Leaders of the antiabortion lobby are furious about Hatch's stance. The tone of their response has been unusually harsh. The Concerned Women for America issued a press release with this headline: "Senator Hatch Kisses Pro-Life Views Goodbye."

"Does the senator not understand that a lifetime of good choices can be obliterated by one bad one?" the group's president, Sandy Rios, demanded.

"His decision to proudly champion the sacrifice of young human lives for the flimsy promise of cure of disease for more mature human life, life more like him, more like us and more like the aging senators he joins, will disqualify the record he has tried to establish on the sanctity of human life."

Hatch's decision is important because he is likely to influence other fence-sitting senators, such as Strom Thurmond, R-S.C.; John McCain, R-Ariz.; and John Breaux, D-La.

We are not used to seeing politicians do what Hatch is doing on this issue. Seldom do they rely on their consciences to contradict the judgment of their ideological soulmates. In today's political climate, such independence is as close as anyone ever comes to showing genuine courage.

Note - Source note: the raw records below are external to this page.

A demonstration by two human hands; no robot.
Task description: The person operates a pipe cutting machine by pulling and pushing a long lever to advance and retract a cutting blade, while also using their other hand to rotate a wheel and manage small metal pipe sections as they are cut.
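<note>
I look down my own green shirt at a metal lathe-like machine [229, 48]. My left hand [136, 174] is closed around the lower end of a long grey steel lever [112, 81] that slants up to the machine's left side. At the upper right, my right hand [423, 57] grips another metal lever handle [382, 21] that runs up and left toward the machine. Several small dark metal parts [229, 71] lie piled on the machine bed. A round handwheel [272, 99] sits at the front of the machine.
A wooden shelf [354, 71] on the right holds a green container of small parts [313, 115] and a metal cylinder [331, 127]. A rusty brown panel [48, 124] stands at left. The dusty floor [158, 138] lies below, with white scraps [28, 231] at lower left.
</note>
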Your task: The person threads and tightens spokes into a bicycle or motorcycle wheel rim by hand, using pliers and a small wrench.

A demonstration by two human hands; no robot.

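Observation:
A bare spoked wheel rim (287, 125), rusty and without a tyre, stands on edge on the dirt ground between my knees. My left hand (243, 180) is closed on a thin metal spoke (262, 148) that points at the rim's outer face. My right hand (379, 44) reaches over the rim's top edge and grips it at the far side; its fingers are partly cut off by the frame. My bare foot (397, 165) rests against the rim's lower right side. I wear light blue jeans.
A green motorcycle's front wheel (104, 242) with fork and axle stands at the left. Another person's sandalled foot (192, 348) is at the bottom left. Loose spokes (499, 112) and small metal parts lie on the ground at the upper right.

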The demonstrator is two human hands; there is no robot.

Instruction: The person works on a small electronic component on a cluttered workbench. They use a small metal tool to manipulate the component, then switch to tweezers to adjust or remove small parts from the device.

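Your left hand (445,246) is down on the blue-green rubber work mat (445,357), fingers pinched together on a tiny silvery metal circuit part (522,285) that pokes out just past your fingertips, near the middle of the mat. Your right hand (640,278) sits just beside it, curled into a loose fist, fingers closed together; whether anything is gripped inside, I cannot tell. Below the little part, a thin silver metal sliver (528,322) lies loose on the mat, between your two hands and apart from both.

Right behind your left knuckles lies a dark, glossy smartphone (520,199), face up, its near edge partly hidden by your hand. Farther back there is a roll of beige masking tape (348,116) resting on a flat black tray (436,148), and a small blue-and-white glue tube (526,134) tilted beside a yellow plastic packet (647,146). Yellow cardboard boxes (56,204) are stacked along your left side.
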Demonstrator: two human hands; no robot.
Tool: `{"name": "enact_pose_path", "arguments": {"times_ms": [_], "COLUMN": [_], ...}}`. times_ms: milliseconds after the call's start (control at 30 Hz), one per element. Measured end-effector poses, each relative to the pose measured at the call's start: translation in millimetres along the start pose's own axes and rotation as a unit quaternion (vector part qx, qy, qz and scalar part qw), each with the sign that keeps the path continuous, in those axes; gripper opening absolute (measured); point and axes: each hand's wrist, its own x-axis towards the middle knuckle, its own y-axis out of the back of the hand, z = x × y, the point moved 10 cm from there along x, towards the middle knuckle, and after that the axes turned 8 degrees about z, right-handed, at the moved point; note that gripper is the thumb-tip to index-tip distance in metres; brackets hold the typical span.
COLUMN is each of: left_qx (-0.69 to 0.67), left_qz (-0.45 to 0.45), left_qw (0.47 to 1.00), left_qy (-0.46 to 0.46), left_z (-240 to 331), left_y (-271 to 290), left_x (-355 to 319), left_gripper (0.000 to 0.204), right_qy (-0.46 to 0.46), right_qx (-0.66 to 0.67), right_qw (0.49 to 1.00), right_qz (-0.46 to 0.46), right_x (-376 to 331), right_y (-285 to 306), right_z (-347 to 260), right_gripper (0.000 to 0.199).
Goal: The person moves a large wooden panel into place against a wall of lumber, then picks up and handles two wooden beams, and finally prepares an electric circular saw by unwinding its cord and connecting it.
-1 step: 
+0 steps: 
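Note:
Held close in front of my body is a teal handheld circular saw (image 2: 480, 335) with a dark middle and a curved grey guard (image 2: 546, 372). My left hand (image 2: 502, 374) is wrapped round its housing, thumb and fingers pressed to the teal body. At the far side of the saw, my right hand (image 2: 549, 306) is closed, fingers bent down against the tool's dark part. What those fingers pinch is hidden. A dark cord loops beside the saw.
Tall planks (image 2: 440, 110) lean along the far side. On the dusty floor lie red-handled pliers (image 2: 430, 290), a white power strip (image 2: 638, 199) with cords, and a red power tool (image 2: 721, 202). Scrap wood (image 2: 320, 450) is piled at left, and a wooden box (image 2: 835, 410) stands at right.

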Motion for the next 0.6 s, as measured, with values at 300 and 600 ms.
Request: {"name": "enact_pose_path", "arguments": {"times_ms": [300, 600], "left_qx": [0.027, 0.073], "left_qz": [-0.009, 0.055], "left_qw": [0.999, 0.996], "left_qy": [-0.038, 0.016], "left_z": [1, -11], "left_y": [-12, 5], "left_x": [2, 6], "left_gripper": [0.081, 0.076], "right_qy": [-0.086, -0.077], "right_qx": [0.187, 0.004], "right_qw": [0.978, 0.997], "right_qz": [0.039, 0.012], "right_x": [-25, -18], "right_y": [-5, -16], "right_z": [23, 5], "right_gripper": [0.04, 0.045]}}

Hatch's argument seems logical enough.

He weighs real human lives against theoretical lives and opts for a sure thing. Even in the event that a cloned embryo might become a real person, he asks, why would it be more deserving of life than a person with Parkinson's?

Unlike Hatch, the pro-life groups seem to be strangely hostile to some existing forms of human life. Rio's statement, for example, strongly suggests that the lives of aging senators are expendable -- or at least less valuable. Such sentiments seem to be inconsistent with the pro-life cause.

Whenever lobbying groups engage in mission creep or embrace causes that are not logically consistent with their mission, they usually have one objective: money. I suspect the antiabortion people see cloning as a hot, new issue that they can use to attract new donors.

Unfortunately, this joining of two somewhat inconsistent causes tends to make difficult political issues like cloning harder to resolve. We might have fewer political stalemates in Washington if every politician did a little more independent thinking, as Hatch has done.